20. Oktober 2014

Sprachverluste bei Menschen berühren mich stark. Als vor einigen Jahren der damalige Einsiedler Abt Martin Werlen nach einem Sportunfall das Bewusstsein verlor, musste er anschliessend mit viel Willen und Training seine Sprache wieder erlangen.

Er, der doch zu den besonders denkenden und sprechenden Menschen zählt. Ich hatte ihn wenige Wochen vor seinem Koma an einem Symposium erlebt. Die 200 Zuhörenden im Saal waren begeistert.


Die Harmonie-Tendenz könnte positiv sein.

Verstanden werden wollen? Aus meiner Postkarten-Sammlung von «Trennungsschmerz»: Die Harmonie-Tendenz könnte positiv sein.

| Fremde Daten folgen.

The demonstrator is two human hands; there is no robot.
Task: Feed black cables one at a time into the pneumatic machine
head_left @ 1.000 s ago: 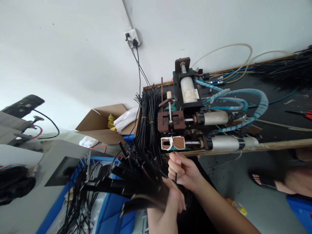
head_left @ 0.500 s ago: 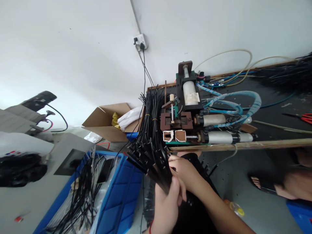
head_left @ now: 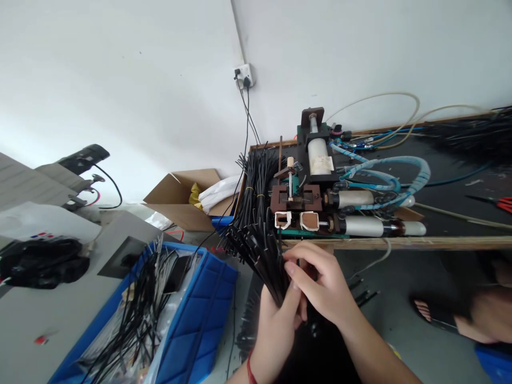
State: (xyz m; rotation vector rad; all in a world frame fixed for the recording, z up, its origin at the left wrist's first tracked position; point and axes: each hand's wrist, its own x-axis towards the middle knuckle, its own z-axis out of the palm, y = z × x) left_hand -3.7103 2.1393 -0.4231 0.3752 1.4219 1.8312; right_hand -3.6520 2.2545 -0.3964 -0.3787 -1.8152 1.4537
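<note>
A thick bundle of black cables fans out in front of me, cut ends pointing up and left. My left hand is wrapped round its lower part, with a red cord at the wrist. Against the bundle's right side, my right hand has thumb and fingers pinched on a black cable, whose thin upper end stands just below the clamp jaws. Beyond the hands sits a pneumatic machine with two white-edged clamp blocks. More tied black cables lie on the bench left of it.
On the left stands a blue crate holding loose cables. An open cardboard box is behind it. Red-handled pliers and a black cable heap lie on the bench's right. Another person's foot shows at lower right.
My right hand has risen a little and turned, its fingers now pinching at the bundle's right side. The left hand keeps its hold. The view has shifted slightly.
</note>
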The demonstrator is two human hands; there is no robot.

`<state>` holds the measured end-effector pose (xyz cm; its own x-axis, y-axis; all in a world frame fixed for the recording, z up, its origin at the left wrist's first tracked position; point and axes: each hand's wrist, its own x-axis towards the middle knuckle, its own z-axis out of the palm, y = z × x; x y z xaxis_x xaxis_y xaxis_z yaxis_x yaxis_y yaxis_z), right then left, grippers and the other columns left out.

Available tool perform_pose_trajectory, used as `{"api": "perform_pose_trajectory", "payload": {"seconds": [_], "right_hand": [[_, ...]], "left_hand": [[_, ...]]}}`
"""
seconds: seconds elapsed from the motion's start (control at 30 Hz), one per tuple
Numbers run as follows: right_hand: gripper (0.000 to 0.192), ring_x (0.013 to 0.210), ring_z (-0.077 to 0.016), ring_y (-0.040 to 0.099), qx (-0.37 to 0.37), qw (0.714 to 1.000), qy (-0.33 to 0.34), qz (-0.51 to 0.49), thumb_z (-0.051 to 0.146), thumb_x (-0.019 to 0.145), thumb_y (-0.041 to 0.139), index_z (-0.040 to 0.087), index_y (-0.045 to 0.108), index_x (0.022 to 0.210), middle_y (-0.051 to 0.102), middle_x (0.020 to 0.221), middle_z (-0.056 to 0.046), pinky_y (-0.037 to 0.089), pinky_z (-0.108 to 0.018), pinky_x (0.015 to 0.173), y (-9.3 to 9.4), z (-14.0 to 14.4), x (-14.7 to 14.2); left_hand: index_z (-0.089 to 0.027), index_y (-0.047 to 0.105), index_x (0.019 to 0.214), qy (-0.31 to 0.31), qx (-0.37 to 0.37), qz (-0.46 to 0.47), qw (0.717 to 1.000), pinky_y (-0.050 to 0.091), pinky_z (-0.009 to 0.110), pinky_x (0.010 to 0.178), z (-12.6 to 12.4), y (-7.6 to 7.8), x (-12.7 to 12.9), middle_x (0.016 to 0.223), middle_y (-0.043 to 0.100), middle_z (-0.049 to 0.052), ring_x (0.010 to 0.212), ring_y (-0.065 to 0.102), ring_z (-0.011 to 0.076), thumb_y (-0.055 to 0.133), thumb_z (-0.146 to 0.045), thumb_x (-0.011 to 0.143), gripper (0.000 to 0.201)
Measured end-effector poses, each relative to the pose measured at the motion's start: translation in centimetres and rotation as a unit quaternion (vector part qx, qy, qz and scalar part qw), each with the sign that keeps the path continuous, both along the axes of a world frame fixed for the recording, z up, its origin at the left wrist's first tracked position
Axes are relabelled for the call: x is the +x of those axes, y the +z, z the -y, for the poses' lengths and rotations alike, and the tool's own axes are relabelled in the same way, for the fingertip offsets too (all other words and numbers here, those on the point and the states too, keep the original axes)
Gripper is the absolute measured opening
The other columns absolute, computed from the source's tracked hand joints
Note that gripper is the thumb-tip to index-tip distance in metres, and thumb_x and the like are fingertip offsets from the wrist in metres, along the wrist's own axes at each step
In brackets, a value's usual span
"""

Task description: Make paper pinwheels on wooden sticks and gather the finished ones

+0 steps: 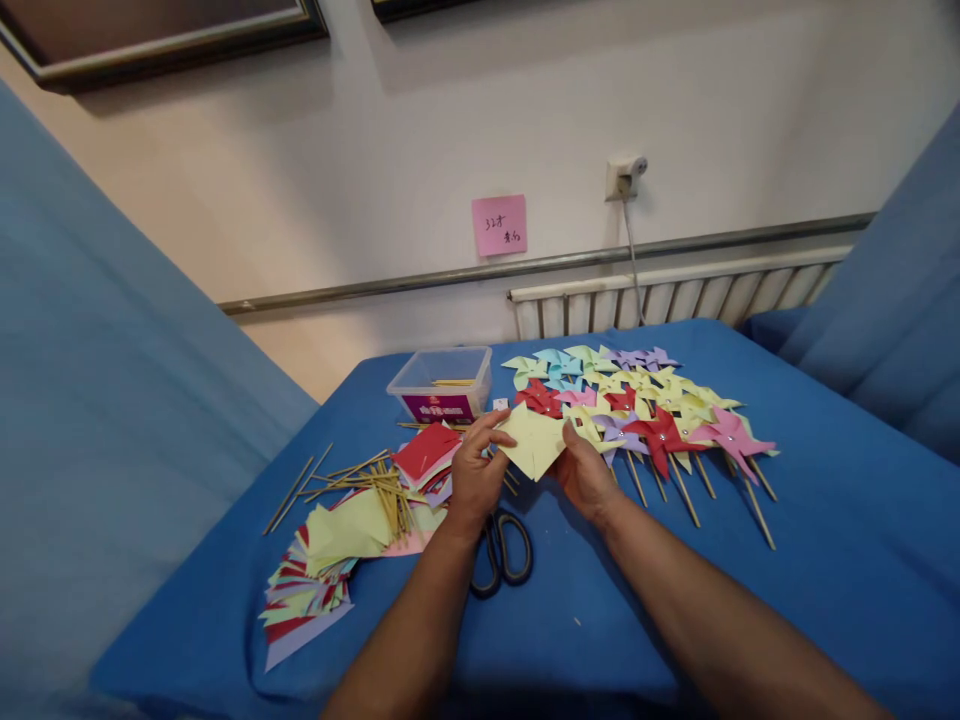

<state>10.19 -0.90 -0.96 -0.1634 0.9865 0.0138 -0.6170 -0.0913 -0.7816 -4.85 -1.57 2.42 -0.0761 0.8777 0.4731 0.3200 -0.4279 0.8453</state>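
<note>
A pale yellow paper square [534, 440] with slits toward its middle is held up between my two hands, one corner pointing down. My left hand [480, 468] grips its left side, fingers on the front. My right hand [587, 474] pinches the right side, thumb in front and the other fingers hidden behind the paper. Below the paper, black-handled scissors [516, 548] lie on the blue cloth, their blades hidden by my left hand. Beyond my right hand spread several finished paper pinwheels [663, 438] on sticks, in yellow, red, pink, purple and blue.
At left lie a fan of coloured paper sheets [309, 590], loose thin sticks [386, 490] and a stack of red squares [426, 450]. A clear plastic box [442, 372] stands behind them. Blue curtains [97, 400] hang at both sides; a radiator [675, 300] is behind the table.
</note>
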Motion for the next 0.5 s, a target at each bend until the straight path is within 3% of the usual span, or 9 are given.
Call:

Wie erreicht ein Referent eine solche Resonanz. Immer wieder heisst es, das habe mit Authentizität und Charisma zu tun.

Beides Fremdworte. Weil es offenbar keine deutschen Wörter gibt, die das treffend benennen. Aus meiner Beobachtung braucht es drei grundlegende Eigenschaften für einen solchen Auftritt:

1. Die Rednerin oder der Redner will verstanden werden.
2. Die Rednerin oder der Redner sucht den Kontakt, tritt in eine Beziehung zum Publikum.
3. Die Rednerin oder der Redner weiss (bewusst oder unbeswusst) um die Vergänglichkeit des Gesagten.

Alle, die etwas einpauken wollen, die Behauptungen festnageln wollen, die an ihrem eigenen Denkmal meisseln wollen – sie haben neben den wirklich guten Rednerinnen und Rednern verloren.

Die Dauer des Bus-Ersatzes

Die Dauer des Bus-Ersatzes (bereits schon ein Stolperwort) bleibt unbestimmt.


Wie vergänglich Sprache an sich ist, wurde kürzlich wieder durch ein Buch bewusst gemacht: «Wenn Sprachen sterben und was wir mit ihnen verlieren», vom australischen Sprachforscher Nicholas Evans.
Etwa 6000 Sprachen soll es zurzeit auf dem Erdball geben. Die Hälfte davon, so die Wissenschaftler, wird bis zum Ende des Jahrhunderts verschwunden sein – mundtot sozusagen.


Zur guten Trennung braucht es viel Übung – oder einen Ur-Instinkt

Der Klassiker der Trennungs-Kalauer. Zur guten Trennung braucht es viel Übung – oder einen Ur-Instinkt

Zum Thema Sprachensterben meldeten sich gleich etliche Ökonomen und Fortschrittsgewaltige. Sie priesen die enormen Einsparungsmöglichkeiten, von wegen Übersetzungskosten, Drucksachen usw.
Ähnlich ergeht es ja den Biobewahrern, die das Aussterben von beispielsweise dem Zagros-Salamander beklagen. Die bekommen zur Antwort: Wir sollten uns besser um die menschliche Bevölkerung des Südwest-Irans kümmern, nicht um diesen kümmerlichen Molch.

Aber ich schweife ab, von diesem Molch könnten nämlich Hunderttausende von Menschen gar nicht reden, weil sie gar kein Wort dafür haben.

Eventuell auch vom Aussterben bedroht: die Zwerg-Elstern

Eventuell auch vom Aussterben bedroht: die Zwerg-Elstern (siehe auch Beitrag «Arme Martha...»)


Manchmal habe ich das Gefühl, es geht nicht um die Vielfalt der Sprachen, sondern um die Sorgfalt der eigenen Sprache. Wenn hier mehr «Respekt» und mehr «Freude» mitschwingen würde, würden sich auch umso mehr Menschen finden, welche die Sprache sprechend und schreibend lebensfähig erhalten.

Und jetzt kommt mir ein Artikel in die Hände, der von neuromorphen Chips berichtet. In meiner Phantasie sehe ich bereits Menschen, die nicht mehr sprechen, sondern nur noch denkend kommunizieren. Das hätte den Vorteil, dass die Gedanken wieder sorgfältiger sortiert werden müssten.